Set the browser viewport size (e.g., for mobile simulation)
AI agents invoke set_viewport to trigger actions in QA Agent Pro. What it does depends on the arguments the agent supplies, and its effects often reach beyond the immediate call — builds kicked off, notifications sent, workflows started.
This tool modifies the browser's viewport configuration, which is an external browser operation that affects subsequent page rendering and interactions. It doesn't read data, write persistent data, or destroy anything, but it does execute a browser control action that changes the runtime environment. Severity is low since the blast radius is minimal — it only affects viewport dimensions used for testing.
From the tool's definition Set the browser viewport size (e.g., for mobile simulation)
Attacks that exploit this kind of access
Set the browser viewport size (e.g., for mobile simulation). It is categorised as a Execute tool in the QA Agent Pro MCP Server, which means it can trigger actions or run processes. Use rate limits and argument validation.
Register the QA Agent Pro MCP server in PolicyLayer and add a rule for set_viewport: allow, deny, rate-limit, or require approval. Point your MCP client at the PolicyLayer proxy URL and the rule is enforced on every call, before it reaches QA Agent Pro. Nothing to install.
set_viewport is a Execute tool with high risk. Execute tools should be rate-limited and have argument validation enabled.

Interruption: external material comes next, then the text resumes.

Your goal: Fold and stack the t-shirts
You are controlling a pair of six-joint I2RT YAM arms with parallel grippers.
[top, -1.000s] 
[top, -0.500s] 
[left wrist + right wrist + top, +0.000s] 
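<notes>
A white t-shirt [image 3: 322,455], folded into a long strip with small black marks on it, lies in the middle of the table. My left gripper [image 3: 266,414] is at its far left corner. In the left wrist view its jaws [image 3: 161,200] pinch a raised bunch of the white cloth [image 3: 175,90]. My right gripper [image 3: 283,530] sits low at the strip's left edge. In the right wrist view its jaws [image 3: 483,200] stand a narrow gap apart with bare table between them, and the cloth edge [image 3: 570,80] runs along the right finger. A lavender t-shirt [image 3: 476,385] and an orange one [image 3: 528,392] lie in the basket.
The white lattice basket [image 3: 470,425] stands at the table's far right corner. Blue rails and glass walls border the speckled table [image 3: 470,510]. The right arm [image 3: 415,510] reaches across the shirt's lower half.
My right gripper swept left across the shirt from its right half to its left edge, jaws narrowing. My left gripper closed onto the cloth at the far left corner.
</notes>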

Yes. Add a rate_limit block to the set_viewport rule in your PolicyLayer policy. For example, setting max: 10 and window: 60 limits the tool to 10 calls per minute. Rate limits are tracked per agent session and reset automatically.
Set action: deny in the PolicyLayer policy for set_viewport. The AI agent will receive a policy violation error and cannot call the tool. You can also include a reason field to explain why the tool is blocked.
set_viewport is provided by the QA Agent Pro MCP server (samusilv/qa-agent-mcp). PolicyLayer sits as a proxy in front of this server to enforce policies before tool calls reach the server.
Every MCP server has a record like this.
Type a name, get the same breakdown: verified identity, auth posture, risk grade, capabilities, recommended policy.